INSTRUCTIONS FOR THE TASK: Return each entry exactly, with none missing.

DATA EXTRACTS:
◇ ◇ ◇ ◇ ◇ ◇ ◇
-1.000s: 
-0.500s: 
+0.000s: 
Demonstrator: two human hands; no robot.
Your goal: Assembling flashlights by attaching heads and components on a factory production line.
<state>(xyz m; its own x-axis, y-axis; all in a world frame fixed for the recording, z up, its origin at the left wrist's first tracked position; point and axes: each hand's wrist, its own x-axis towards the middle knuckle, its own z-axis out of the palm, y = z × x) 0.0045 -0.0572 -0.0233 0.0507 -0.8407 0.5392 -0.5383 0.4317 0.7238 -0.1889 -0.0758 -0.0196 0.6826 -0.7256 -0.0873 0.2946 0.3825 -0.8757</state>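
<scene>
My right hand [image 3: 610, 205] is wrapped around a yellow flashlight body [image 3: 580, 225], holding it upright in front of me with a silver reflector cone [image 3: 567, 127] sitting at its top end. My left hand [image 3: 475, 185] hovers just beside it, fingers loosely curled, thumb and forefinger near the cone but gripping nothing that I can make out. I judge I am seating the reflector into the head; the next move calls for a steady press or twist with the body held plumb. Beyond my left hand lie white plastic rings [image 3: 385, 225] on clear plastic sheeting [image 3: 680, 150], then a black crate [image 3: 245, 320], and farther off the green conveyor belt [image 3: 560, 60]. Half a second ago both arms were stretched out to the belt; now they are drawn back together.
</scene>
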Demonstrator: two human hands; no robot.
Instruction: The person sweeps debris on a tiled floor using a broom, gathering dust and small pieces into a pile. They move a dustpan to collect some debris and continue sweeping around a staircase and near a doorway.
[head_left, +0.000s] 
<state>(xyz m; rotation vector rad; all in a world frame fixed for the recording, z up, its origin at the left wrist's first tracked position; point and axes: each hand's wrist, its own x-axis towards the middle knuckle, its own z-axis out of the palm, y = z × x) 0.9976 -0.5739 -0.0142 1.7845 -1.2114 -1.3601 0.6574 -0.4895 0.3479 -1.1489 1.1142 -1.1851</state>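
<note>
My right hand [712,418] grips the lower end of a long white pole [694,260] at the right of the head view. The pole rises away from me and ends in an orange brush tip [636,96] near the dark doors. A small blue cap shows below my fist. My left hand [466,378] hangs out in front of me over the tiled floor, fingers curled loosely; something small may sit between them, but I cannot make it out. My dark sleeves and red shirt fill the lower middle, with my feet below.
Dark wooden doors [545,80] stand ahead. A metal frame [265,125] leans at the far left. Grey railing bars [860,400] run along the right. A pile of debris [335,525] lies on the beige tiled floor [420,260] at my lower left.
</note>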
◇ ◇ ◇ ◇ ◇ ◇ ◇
ANSWER TO THE EXERCISE:
-1.000s: 
-0.500s: 
+0.000s: 
Demonstrator: two human hands; no robot.
Your goal: Assembling flashlights by attaching heads and components on a factory production line.
<state>(xyz m; its own x-axis, y-axis; all in a world frame fixed for the recording, z up, its origin at the left wrist's first tracked position; point and axes: each hand's wrist, its own x-axis towards the middle knuckle, its own z-axis out of the palm, y = z × x) 0.0045 -0.0572 -0.0233 0.0507 -0.8407 0.5392 -0.5383 0.4317 0.7238 -0.1889 -0.0758 -0.0196 0.6826 -0.7256 -0.0873 0.2946 0.3825 -0.8757</state>
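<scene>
My right hand [image 3: 610, 205] is wrapped around a yellow flashlight body [image 3: 580, 225], holding it upright in front of me with a silver reflector cone [image 3: 567, 127] sitting at its top end. My left hand [image 3: 475, 185] hovers just beside it, fingers loosely curled, thumb and forefinger near the cone but gripping nothing that I can make out. I judge I am seating the reflector into the head; the next move calls for a steady press or twist with the body held plumb. Beyond my left hand lie white plastic rings [image 3: 385, 225] on clear plastic sheeting [image 3: 680, 150], then a black crate [image 3: 245, 320], and farther off the green conveyor belt [image 3: 560, 60]. Half a second ago both arms were stretched out to the belt; now they are drawn back together.
</scene>
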Demonstrator: two human hands; no robot.
Instruction: The person sweeps debris on a tiled floor using a broom, gathering dust and small pieces into a pile. They move a dustpan to collect some debris and continue sweeping around a staircase and near a doorway.
[head_left, +0.000s] 
<state>(xyz m; rotation vector rad; all in a world frame fixed for the recording, z up, its origin at the left wrist's first tracked position; point and axes: each hand's wrist, its own x-axis towards the middle knuckle, its own z-axis out of the palm, y = z × x) 0.9976 -0.5739 -0.0142 1.7845 -1.2114 -1.3601 0.6574 -0.4895 0.3479 -1.1489 1.1142 -1.1851</state>
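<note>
My right hand [712,418] grips the lower end of a long white pole [694,260] at the right of the head view. The pole rises away from me and ends in an orange brush tip [636,96] near the dark doors. A small blue cap shows below my fist. My left hand [466,378] hangs out in front of me over the tiled floor, fingers curled loosely; something small may sit between them, but I cannot make it out. My dark sleeves and red shirt fill the lower middle, with my feet below.
Dark wooden doors [545,80] stand ahead. A metal frame [265,125] leans at the far left. Grey railing bars [860,400] run along the right. A pile of debris [335,525] lies on the beige tiled floor [420,260] at my lower left.
</note>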

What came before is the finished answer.